__Required work__. Please repeat, from the entries that follow, the lines from the one containing "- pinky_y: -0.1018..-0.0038" through the one containing "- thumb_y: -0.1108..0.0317" exactly, adding nothing.
+ + +
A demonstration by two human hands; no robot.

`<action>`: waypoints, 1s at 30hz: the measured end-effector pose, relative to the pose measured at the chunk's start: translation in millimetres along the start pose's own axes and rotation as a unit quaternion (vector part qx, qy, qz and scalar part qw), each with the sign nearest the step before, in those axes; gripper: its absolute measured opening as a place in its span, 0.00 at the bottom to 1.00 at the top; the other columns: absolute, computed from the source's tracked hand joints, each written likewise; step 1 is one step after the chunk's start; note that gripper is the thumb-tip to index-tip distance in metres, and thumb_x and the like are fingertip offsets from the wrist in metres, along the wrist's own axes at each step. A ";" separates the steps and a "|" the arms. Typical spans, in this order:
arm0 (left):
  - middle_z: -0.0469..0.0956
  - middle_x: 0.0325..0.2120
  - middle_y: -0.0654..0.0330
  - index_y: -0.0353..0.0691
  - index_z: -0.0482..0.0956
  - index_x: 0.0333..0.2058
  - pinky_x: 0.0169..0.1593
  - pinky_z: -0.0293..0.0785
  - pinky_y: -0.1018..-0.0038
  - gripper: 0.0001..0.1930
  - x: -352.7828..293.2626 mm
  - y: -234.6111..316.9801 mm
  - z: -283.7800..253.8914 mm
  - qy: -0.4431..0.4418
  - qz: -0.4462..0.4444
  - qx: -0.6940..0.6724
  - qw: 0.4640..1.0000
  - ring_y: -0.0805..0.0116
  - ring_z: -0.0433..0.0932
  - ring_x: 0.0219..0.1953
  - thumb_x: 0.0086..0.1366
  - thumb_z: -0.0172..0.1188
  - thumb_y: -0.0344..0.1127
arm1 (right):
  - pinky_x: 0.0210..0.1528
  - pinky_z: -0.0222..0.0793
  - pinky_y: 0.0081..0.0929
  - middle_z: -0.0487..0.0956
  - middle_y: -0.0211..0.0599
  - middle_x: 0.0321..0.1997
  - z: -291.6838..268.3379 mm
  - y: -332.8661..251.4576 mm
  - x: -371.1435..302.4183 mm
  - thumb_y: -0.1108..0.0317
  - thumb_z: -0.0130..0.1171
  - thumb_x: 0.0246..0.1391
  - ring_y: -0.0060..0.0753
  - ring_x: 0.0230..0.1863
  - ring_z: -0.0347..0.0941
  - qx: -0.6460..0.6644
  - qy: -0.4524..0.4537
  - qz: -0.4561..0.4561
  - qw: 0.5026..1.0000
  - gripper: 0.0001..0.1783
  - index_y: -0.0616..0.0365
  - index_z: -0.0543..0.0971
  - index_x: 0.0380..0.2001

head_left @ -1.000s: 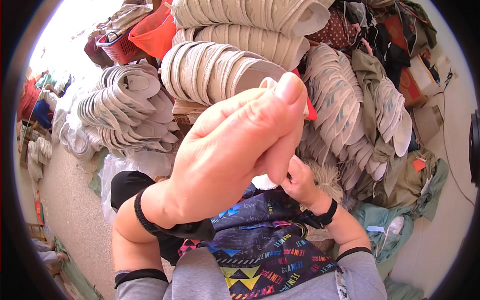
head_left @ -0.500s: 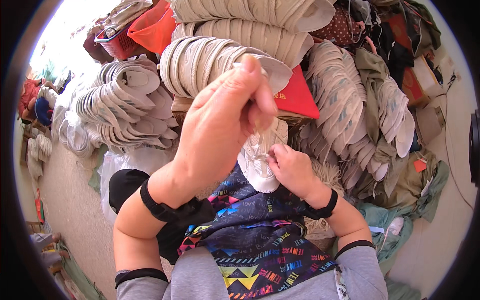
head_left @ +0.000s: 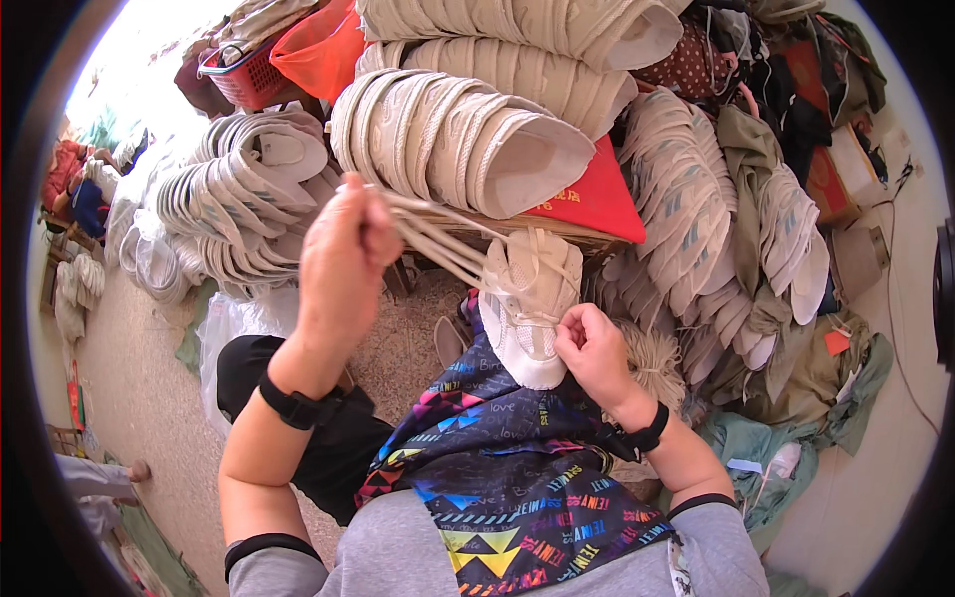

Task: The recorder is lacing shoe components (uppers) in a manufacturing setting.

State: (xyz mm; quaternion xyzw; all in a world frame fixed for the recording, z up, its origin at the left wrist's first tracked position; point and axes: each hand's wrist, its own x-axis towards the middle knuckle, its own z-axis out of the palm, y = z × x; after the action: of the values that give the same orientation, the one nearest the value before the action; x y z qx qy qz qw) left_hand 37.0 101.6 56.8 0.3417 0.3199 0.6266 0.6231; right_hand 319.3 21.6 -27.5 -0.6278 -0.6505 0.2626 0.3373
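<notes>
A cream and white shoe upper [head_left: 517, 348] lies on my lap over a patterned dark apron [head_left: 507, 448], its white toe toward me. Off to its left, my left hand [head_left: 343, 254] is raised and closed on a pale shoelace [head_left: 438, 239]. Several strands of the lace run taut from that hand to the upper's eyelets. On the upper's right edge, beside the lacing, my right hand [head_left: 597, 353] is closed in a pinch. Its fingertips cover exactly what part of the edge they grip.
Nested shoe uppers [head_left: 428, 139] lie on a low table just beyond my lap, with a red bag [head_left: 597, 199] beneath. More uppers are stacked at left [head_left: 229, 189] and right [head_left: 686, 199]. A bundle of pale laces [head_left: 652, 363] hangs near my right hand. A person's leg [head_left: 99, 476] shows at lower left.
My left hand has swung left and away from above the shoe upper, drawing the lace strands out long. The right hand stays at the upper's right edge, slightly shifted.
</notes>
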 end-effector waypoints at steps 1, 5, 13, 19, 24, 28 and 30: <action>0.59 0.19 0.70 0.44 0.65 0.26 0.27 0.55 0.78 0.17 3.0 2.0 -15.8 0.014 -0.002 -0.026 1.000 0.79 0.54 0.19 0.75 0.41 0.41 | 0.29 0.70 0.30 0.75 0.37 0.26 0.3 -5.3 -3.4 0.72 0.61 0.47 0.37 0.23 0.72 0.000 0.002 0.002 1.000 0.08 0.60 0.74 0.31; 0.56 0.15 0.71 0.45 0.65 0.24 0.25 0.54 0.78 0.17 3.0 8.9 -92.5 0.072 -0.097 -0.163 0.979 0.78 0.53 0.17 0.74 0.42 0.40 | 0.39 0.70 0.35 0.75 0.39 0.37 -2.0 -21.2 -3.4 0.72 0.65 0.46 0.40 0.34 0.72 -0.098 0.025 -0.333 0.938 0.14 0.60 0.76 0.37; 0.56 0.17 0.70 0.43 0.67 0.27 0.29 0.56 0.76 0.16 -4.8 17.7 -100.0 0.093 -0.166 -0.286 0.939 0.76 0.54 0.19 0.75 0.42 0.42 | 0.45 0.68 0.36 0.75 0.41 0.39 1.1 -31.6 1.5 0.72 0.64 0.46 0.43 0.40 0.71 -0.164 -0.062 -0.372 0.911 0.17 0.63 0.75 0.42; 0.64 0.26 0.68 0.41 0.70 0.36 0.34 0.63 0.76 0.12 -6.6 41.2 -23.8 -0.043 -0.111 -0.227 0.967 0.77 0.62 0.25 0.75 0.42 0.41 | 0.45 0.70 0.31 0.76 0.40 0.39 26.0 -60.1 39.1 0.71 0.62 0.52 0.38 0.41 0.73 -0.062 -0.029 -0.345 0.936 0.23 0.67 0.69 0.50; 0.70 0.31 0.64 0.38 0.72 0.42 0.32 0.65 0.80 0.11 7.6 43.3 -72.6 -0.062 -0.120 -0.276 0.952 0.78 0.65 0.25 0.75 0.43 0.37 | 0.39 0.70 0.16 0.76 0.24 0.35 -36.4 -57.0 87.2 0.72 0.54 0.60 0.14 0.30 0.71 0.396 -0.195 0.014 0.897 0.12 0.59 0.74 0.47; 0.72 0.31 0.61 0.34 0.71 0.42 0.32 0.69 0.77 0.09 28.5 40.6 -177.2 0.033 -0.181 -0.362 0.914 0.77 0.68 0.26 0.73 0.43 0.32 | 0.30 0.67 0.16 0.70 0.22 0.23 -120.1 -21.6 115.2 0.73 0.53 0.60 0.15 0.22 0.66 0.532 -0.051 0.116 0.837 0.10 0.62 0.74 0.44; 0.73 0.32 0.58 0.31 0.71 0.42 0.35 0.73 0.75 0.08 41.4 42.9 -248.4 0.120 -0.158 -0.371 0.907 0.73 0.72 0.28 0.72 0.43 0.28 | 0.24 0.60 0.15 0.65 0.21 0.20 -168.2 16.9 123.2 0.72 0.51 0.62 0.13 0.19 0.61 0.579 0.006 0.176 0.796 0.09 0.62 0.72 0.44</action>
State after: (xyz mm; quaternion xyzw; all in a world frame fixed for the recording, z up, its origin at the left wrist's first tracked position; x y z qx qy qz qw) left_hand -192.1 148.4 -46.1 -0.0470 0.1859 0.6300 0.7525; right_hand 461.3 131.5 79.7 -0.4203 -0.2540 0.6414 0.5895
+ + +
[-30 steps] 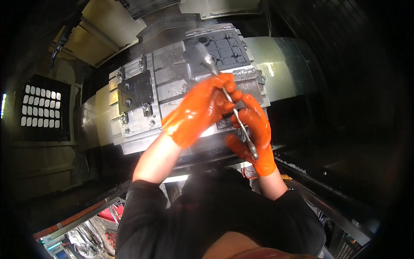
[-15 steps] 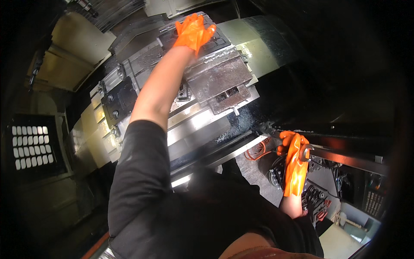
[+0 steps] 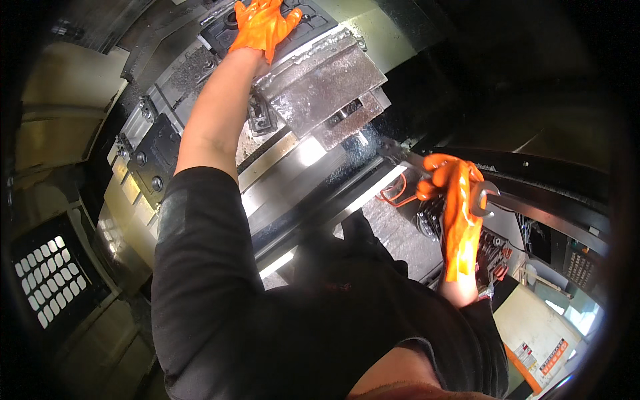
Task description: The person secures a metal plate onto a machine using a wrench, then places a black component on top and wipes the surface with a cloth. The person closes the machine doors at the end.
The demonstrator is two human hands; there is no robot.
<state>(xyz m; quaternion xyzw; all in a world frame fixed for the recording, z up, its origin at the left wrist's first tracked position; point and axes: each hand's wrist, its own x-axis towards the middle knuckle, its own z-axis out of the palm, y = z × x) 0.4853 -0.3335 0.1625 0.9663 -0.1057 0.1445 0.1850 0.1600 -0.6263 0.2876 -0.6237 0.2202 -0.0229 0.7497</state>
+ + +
__Reply to the exercise__.
  - pinky_y: -0.1018..-0.0038
  - gripper: 0.0001..0.1930
  - x: -352.7828..293.2626 mm
  - y: -234.6111..316.9801 mm
  - z: -283.7800..253.8914 mm
  - qy: -0.4431..0.4418
  - qz: -0.4462..0.4444
  - qx: -0.6940..0.6724
  - qw: 0.4640..1.0000
  - ring_y: -0.0805..0.0116
  - ring_z: -0.0433..0.0932
  - ring_x: 0.0219..0.1953
  - thumb_x: 0.0086..0.1366
  - thumb_z: -0.0172..0.1188
  - thumb_y: -0.0344..0.1127
arm1 (right):
  - pinky_x: 0.0210..0.1528
  - pinky_z: -0.0222..0.0793
  - pinky_y: 0.0081..0.0929
  - middle_z: -0.0487..0.0956
  - middle_y: -0.0211..0.0599
  - middle_x: 0.0321..0.1997
  - z: -291.6838..268.3379 mm
  - y: -332.8661..251.4576 mm
  - x: -371.1435..302.4183 mm
  - thumb_y: -0.1108..0.0317

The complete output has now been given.